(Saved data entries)
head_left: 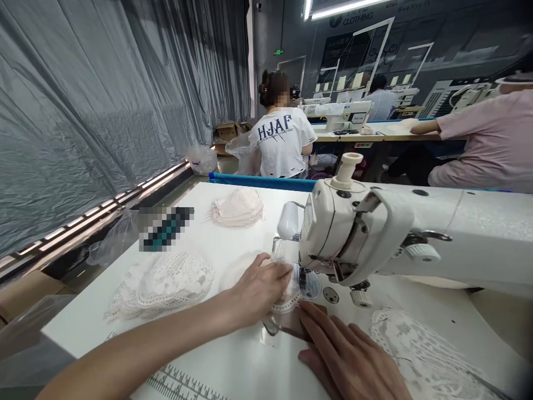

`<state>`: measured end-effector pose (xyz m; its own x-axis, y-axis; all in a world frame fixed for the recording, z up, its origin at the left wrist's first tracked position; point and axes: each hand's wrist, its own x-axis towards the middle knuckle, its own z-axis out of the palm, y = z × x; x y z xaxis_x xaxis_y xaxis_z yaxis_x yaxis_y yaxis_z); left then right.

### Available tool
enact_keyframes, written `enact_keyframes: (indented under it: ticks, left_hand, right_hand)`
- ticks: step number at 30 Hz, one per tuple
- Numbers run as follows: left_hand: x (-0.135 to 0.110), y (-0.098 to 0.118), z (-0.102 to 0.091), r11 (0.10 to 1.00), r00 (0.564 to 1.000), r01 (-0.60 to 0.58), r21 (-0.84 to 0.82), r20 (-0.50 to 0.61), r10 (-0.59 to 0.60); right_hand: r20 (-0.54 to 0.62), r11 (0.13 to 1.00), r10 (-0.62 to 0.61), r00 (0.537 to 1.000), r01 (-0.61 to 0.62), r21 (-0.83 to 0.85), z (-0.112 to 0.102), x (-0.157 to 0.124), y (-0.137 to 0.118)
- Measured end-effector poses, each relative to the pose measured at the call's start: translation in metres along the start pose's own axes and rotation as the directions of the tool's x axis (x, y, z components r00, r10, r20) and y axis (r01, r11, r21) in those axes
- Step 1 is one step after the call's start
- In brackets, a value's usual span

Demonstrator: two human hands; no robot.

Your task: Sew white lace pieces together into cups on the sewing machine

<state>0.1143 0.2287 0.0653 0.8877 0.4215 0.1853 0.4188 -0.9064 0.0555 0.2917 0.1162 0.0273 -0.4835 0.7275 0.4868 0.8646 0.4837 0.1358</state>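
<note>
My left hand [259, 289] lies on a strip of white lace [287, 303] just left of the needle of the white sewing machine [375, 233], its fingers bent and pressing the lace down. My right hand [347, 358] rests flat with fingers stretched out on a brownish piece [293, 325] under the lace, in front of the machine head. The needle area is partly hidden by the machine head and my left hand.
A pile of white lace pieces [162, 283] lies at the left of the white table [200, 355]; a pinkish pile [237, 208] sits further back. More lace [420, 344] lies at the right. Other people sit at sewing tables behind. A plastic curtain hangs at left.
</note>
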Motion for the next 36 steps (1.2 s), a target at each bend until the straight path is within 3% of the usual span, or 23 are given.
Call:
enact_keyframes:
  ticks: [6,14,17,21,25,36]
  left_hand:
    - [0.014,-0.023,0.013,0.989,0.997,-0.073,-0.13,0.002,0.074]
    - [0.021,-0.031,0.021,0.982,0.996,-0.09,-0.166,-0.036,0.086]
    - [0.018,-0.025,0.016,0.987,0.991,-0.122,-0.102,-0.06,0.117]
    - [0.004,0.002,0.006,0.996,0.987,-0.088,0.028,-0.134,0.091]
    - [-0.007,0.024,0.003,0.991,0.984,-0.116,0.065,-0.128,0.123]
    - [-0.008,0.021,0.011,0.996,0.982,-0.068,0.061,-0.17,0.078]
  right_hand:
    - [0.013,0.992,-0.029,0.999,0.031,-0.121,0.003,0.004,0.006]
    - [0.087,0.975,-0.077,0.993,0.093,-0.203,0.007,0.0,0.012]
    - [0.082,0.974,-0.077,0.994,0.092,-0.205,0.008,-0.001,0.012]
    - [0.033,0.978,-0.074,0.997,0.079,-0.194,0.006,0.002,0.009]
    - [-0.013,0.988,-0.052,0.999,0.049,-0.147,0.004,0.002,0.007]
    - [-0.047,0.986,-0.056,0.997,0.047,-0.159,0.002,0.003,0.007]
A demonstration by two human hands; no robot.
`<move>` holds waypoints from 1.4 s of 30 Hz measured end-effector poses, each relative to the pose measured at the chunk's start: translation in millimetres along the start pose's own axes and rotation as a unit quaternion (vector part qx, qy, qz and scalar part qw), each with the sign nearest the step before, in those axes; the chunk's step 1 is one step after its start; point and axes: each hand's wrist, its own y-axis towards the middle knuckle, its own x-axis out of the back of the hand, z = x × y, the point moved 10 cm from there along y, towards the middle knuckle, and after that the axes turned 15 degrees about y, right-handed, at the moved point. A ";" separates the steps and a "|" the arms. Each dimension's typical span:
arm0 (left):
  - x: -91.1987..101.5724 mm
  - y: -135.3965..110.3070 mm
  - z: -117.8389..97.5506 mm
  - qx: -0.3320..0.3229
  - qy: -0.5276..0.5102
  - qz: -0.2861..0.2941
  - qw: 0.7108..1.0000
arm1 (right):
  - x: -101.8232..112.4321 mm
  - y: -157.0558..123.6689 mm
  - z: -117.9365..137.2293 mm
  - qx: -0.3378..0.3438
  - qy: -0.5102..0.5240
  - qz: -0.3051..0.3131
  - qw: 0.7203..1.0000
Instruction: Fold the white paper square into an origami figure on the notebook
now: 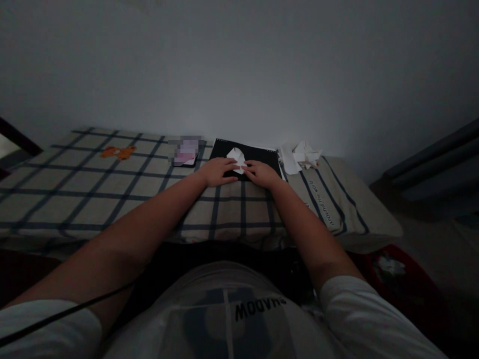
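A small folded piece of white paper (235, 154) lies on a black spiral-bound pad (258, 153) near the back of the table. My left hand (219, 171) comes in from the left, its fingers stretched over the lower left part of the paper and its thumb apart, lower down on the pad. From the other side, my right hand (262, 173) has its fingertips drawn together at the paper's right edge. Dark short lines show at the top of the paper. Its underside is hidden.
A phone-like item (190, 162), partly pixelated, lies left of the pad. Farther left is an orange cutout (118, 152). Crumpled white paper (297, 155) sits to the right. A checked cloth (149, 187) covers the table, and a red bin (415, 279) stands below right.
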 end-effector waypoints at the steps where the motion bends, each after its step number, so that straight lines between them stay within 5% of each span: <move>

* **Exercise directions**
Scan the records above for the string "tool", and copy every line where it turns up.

* **Written solution**
### Available tool
- Measured end-effector poses, each relative to the pose measured at the call's start: translation in metres along the start pose's own axes and rotation as the directions of the tool's x axis (x, y, z components r00, r10, r20) and y axis (r01, r11, r21) in those axes

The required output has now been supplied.